Two lines below mark the span: the one containing "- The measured" and the one containing "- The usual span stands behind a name". Set down both, plus every line between, exactly as they stand, and nothing else.

==*==

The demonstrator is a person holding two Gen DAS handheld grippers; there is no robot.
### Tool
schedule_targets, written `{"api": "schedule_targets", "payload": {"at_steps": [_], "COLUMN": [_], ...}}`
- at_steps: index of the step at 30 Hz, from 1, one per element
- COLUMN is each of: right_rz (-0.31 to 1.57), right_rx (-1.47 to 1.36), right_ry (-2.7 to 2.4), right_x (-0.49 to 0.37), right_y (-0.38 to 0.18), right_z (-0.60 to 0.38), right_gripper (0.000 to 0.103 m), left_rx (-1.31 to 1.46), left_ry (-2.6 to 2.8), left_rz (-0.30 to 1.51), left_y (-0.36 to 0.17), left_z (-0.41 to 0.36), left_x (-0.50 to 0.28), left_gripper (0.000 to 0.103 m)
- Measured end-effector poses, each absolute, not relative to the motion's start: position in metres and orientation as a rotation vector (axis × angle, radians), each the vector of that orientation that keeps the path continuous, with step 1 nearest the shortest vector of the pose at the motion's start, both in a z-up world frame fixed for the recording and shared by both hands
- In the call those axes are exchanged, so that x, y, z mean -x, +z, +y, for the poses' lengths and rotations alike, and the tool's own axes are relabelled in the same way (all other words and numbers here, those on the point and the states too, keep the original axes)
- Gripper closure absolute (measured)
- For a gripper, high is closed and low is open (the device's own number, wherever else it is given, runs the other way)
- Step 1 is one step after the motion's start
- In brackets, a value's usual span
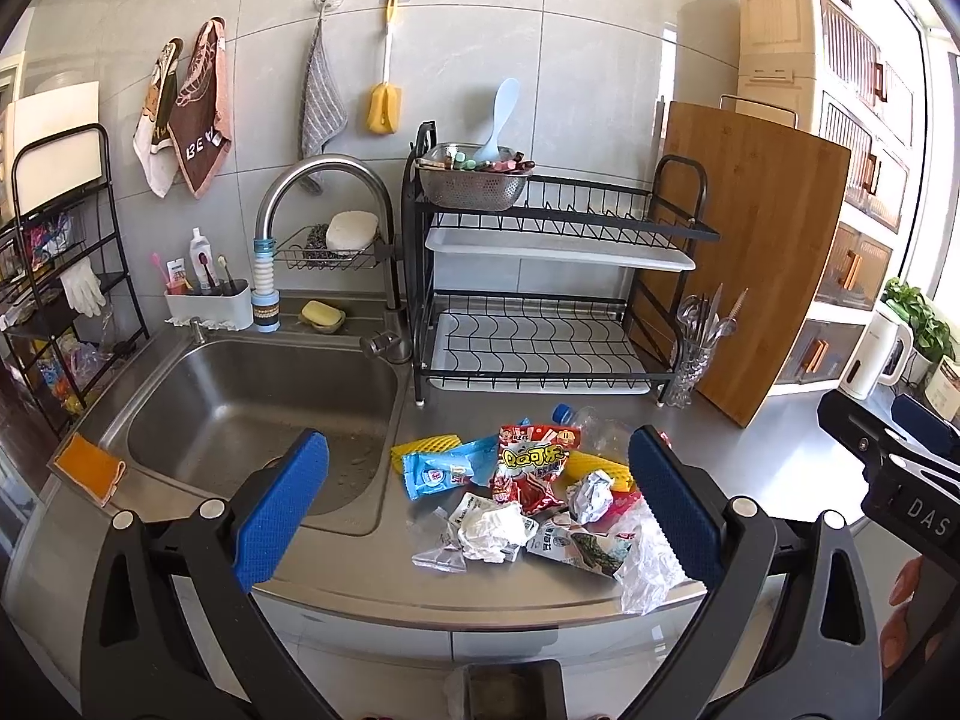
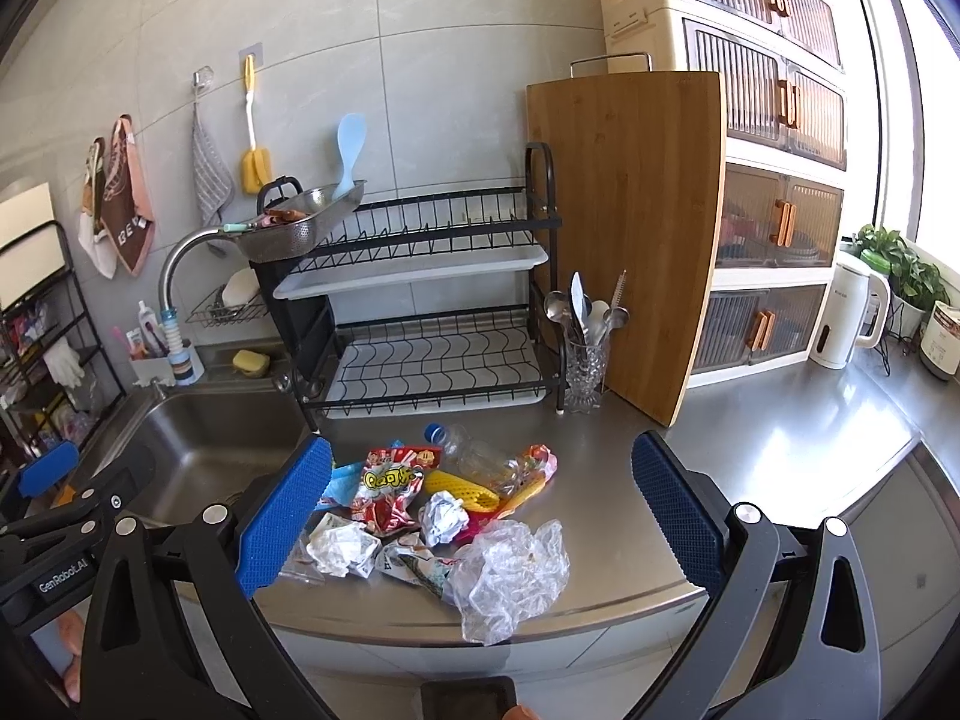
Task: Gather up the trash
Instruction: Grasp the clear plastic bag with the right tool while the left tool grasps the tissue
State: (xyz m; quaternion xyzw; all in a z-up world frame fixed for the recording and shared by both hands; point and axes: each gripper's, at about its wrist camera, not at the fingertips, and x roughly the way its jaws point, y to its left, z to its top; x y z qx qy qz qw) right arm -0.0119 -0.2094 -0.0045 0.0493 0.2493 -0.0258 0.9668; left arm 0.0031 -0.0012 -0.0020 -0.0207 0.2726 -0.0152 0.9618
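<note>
1. Both tools hang off the front edge of the steel counter, and nothing is in either one. The left gripper has its blue pads spread wide; so does the right gripper.
2. The trash lies in one loose heap on the counter, between the sink and the cutting board, just in front of the dish rack.
3. In the heap: a red snack bag, a blue wrapper, yellow foam netting, a crushed bottle, two crumpled paper wads, and a clear plastic bag at the counter's front lip.
4. By my read this is the opening approach: no piece lifted, everything flat on the steel.
5. No bin shows in either view, so where the pieces go I cannot tell.
6. The next move calls for one gripper to drop onto a single piece. The clear plastic bag sits nearest the right one and bulges up, an easy pinch.
7. The flat wrappers will be harder: the pads must catch a raised edge or crease.
</note>
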Motion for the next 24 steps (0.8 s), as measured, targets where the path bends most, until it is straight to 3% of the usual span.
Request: {"api": "schedule_targets", "payload": {"at_steps": [10, 22, 24], "right_rz": [0.484, 0.671, 0.7], "right_rx": [-0.07, -0.142, -0.143], "right_ry": [-0.08, -0.021, -0.02], "right_x": [0.005, -0.035, -0.04], "right_y": [-0.013, -0.076, -0.089], "right_z": [-0.21, -0.227, -0.228], "right_gripper": [0.003, 0.003, 0.009], "left_rx": [0.015, -0.011, 0.004], "left_ry": [-0.04, -0.08, -0.082], "left_rz": [0.548, 0.661, 0.69], "left_y": [-0.016, -0.076, -0.089], "left_z": [-0.003, -0.002, 0.001], "left_x": [-0.013, -0.041, -0.049], "left_gripper": [0.008, 0.008, 0.009]}}
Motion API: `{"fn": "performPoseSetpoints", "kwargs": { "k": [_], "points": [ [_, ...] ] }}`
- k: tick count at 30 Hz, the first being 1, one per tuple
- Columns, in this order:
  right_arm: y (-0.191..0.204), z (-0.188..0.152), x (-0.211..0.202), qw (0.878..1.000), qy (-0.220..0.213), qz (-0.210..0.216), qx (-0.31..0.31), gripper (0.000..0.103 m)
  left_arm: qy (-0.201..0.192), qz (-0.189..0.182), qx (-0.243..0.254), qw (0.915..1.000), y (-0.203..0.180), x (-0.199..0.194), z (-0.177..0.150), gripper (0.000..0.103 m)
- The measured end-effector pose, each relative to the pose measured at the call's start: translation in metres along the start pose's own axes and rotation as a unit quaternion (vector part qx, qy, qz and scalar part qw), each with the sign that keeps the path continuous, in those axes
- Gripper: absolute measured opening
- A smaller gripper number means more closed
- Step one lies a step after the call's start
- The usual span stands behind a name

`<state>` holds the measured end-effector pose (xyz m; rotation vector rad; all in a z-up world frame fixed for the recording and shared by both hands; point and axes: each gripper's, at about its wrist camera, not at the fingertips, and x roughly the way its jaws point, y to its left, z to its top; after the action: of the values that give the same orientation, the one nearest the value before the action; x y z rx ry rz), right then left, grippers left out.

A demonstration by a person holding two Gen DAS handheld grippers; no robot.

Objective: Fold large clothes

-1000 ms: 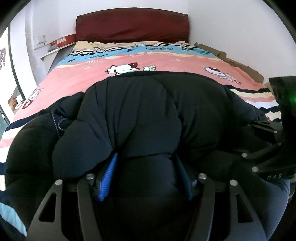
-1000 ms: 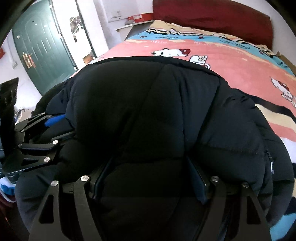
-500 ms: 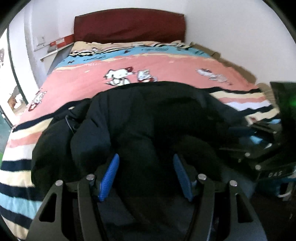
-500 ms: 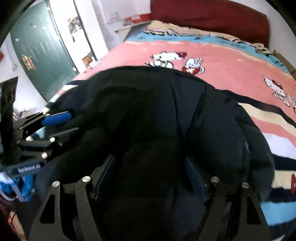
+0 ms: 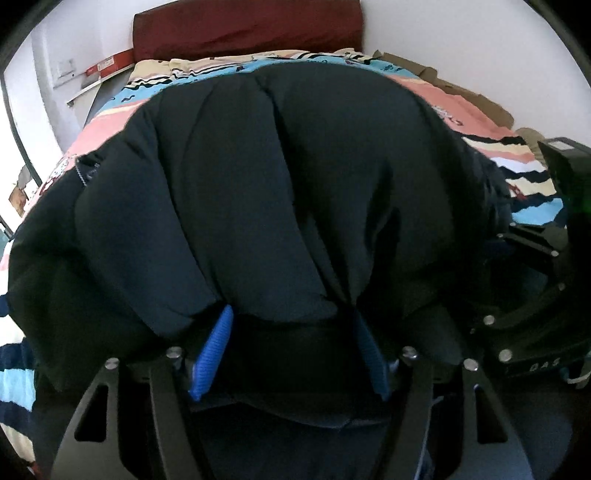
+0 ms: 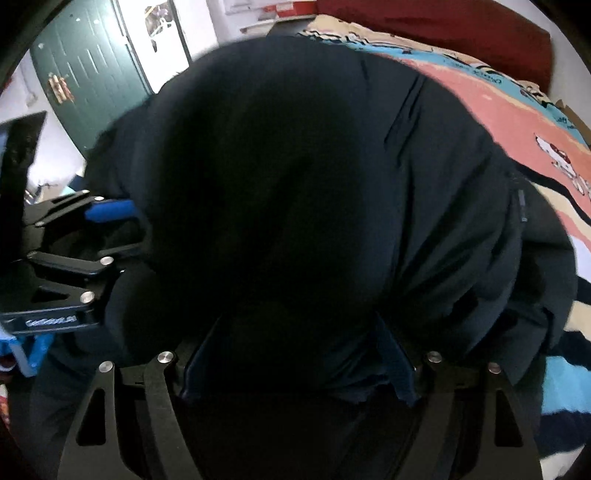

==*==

■ Solution to this exercise:
- The measured end-effector pose, each relative to the pose measured at the call's start: translation in metres along the start pose's own axes and rotation as a unit quaternion (vector part qx, qy, qz and scalar part qw), each with the sign that keeps the path continuous, in those axes
- Gripper: absolute measured opening
- A smaller gripper number means more closed
- Step one lies a step after the call's start
- The usual span stands behind a name

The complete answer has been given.